Se le doti di Olgiati sono la chiarezza concettuale e la carica polemica, il vero ispiratore della scuola filosofica della Cattolica è stato Amato Masnovo (1880-1955): fra i suoi contributi quello più rilevante, che sarà poi ripreso e rielaborato dai suoi allievi, consiste nell’analisi del divenire e nella domanda se esso abbia in sé la ragione sufficiente di sé, senza la quale non potrebbe sussistere. La risposta a questa domanda coincide con la posizione di un Indiveniente: il divenire implica successione, ma, diversamente che nella semplice successione, il prima e il poi sono in rapporto, così che il poi è condizionato dal prima. Di più, come il poi è sempre un prima, così il prima è sempre un poi. Così stando le cose, ciò che diviene, in quanto diviene, non ha in sé la ragione sufficiente del suo divenire. La ragione del divenire andrà trovata in un presente non più diveniente, ma permanente, e questo è Dio. In un ulteriore passaggio, si proverà che Dio è intelligenza e volontà, cioè persona, sicché la creazione del mondo avviene per un libero atto, senza il quale il mondo, divenuto necessario per Dio, implicherebbe in Lui il divenire. I risultati dell’indagine filosofica sono così garantiti da una pura argomentazione razionale, ma sono esigui e restano strutturalmente aperti alla religione.
I sostenitori di una metafisica spiritualista respingono proprio questa pretesa di arrivare a Dio attraverso una dimostrazione meramente razionale che, partendo da un qualunque ente diveniente, pervenga a un ente immobile, ben diverso dal Dio cristiano, quello di cui parlano le Scritture, che si è incarnato, è morto ed è risorto. In questo senso, soprattutto quelli che non lo hanno più condiviso vedono tuttavia nell’idealismo gentiliano un legame con il cristianesimo più autentico rispetto a quello con la filosofia greca: è significativo il percorso di Armando Carlini (1878-1959; dal 1922 insegna filosofia teoretica all’Università di Pisa come successore di Gentile; dato il suo forte coinvolgimento con il regime fascista, nel 1945 viene epurato), il quale, muovendo dalla certezza e dalla verità dell’autocoscienza, grazie anche all’influsso di Blondel, abbandona l’attualismo, non afferma più che l’uomo si sente, per se stesso, pienamente spirituale e, invece, sostiene che proprio la coscienza di sé attesta di essere finita e limitata, in quanto è legata, nella concretezza della persona, alla corporeità, e quindi richiede un assoluto trascendente, che sia autocoscienza perfetta e infinita. A Olgiati che lo accuserà di fideismo (questo rimprovero viene di frequente rivolto dai neoscolastici milanesi agli esponenti dello spiritualismo), egli replicherà richiamandosi ad Agostino e ai mistici cristiani: anzi, questo precedente storico prova che l’idealismo deriva dalla tradizione cristiana, ma presto se ne allontana in quanto identifica Dio, uomo e mondo, che sono certamente connessi ma distinti.

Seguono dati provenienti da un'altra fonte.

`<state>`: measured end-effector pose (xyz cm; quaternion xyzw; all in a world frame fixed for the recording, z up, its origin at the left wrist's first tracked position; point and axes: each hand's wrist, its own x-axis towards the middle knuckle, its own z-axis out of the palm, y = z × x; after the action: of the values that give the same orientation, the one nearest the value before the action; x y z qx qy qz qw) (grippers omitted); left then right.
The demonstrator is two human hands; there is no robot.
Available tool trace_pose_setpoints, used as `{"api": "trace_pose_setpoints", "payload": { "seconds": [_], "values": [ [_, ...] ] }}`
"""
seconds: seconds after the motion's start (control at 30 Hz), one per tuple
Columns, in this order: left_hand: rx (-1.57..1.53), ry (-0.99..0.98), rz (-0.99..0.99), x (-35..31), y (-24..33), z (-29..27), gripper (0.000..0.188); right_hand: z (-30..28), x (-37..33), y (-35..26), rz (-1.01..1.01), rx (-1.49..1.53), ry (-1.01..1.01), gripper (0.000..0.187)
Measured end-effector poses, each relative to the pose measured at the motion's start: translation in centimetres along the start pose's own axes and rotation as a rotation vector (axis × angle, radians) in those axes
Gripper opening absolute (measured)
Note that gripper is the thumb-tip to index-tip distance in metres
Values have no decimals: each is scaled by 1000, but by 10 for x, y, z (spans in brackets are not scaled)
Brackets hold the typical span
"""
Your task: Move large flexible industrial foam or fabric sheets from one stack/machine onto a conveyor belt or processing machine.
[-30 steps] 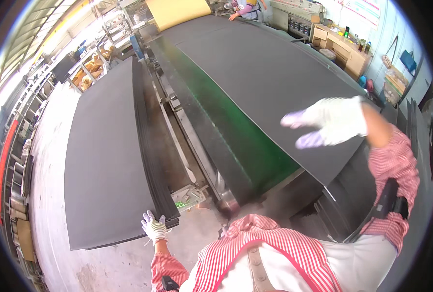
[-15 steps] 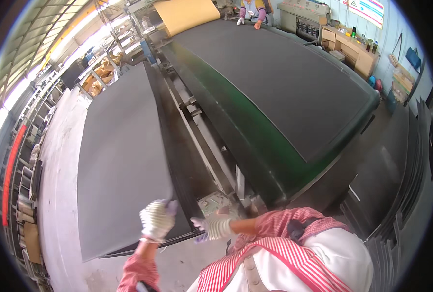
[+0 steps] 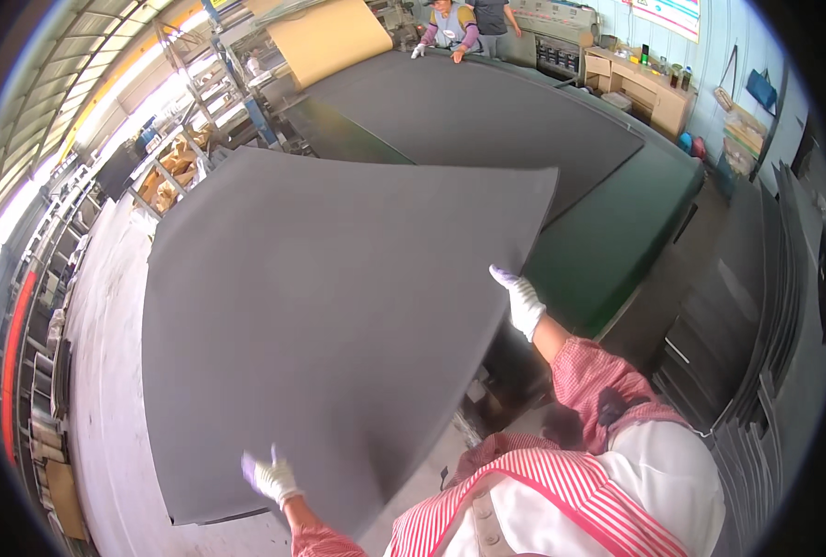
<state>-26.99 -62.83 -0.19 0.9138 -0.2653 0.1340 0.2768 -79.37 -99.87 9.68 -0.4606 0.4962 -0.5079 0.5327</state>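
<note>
A large flexible dark grey sheet (image 3: 320,278) spreads before me, its right part raised and bowed, reaching over the near part of a green-topped table (image 3: 608,232). My right hand (image 3: 526,304), in a white glove with purple fingertips, grips the sheet's right edge, thumb on top and the other fingers hidden. My left hand (image 3: 273,478), gloved alike, is over the sheet near its front edge, two fingers spread apart. On the table, farther off, lies another dark sheet (image 3: 468,102). Whatever is under the raised sheet is mostly hidden.
At the table's far end a person (image 3: 450,32) has both hands at the far sheet, with another person (image 3: 492,23) behind. A tan sheet (image 3: 329,42) slopes beside them. Dark sheets (image 3: 756,297) stand at right. A wooden desk (image 3: 654,93) stands by the wall; racks (image 3: 51,371) line the left.
The dark grey sheet's right side has risen and swung right over the table. My hands have moved apart, the right one up and rightward. The table's sheet has slid toward the far end.
</note>
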Motion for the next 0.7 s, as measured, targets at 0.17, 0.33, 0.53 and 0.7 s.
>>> {"api": "trace_pose_setpoints", "payload": {
  "seconds": [0.17, 0.33, 0.53, 0.7],
  "values": [
    [-208, -320, -691, -83, 16, -46, 81, -43, 12, -38, 233, 62, -104, 32],
    [-1093, -692, -952, -101, 51, -77, 67, -75, 49, -151, 166, 141, -91, 32],
    [-1460, -759, -755, -126, 213, -77, 40, -180, 107, -262, 105, 202, -156, 34],
    [-1674, -1074, -463, -149, 313, -12, 31, -300, 84, -355, -205, -135, 119, 25]
  ]
}}
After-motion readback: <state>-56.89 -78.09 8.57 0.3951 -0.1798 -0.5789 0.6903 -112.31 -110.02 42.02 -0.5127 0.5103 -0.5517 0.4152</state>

La peculiarità rispetto ai metafisici di ispirazione scolastica emerge soprattutto in due filosofi tra loro coetanei: Luigi Stefanini e Renato Lazzarini.
Luigi Stefanini (1891-1956; dopo aver insegnato filosofia teoretica all’Università di Messina, passa a Padova per insegnare prima pedagogia e poi storia della filosofia) non è mai stato attualista e prende nettamente le distanze da ogni forma di esigenzialismo o soggettivismo; si dichiara un razionalista, convinto però dei limiti dell’uomo e, quindi, della ragione umana. Proprio il possesso della ragione, che oltrepassa la pura spontaneità, l’impressione, l’emozione e l’impulso, permette all’io di essere se stesso, giacché l’essere personale è essere spirituale e questo è essere razionale. Quando riflettiamo, constatiamo che l’io è il fatto primordiale dell’esperienza, l’unico vero a priori; l’essere è personale e quanto non è tale rientra in ciò che la persona produce, giacché tutto il mondo non umano è fatto per l’uomo. Questi vede in Dio la condizione prima che consente al nostro intelletto di agire e operare, e Dio si manifesta attraverso l’uomo e il mondo che rivelano la loro intrinseca positività in quanto sono immagine e segno dell’azione creatrice divina. Proprio all’immagine Stefanini assegna un’importanza non solo estetica ma anche ontologica: come il principio assoluto si rende presente nella cosa creata, producendola e rendendola segno, senza che essa possa pienamente esprimere ed esaurire il principio, così la persona umana è immagine della trascendenza, anche in quanto comunica con se stessa e con gli altri mediante la parola, che di nuovo è un’immagine, un segno mai pienamente adeguato a esprimere la totalità del soggetto. Se idealismo è la concezione che subordina il reale empirico a un principio spirituale, allora solo la trascendenza di matrice cristiana può giustificare un simile idealismo.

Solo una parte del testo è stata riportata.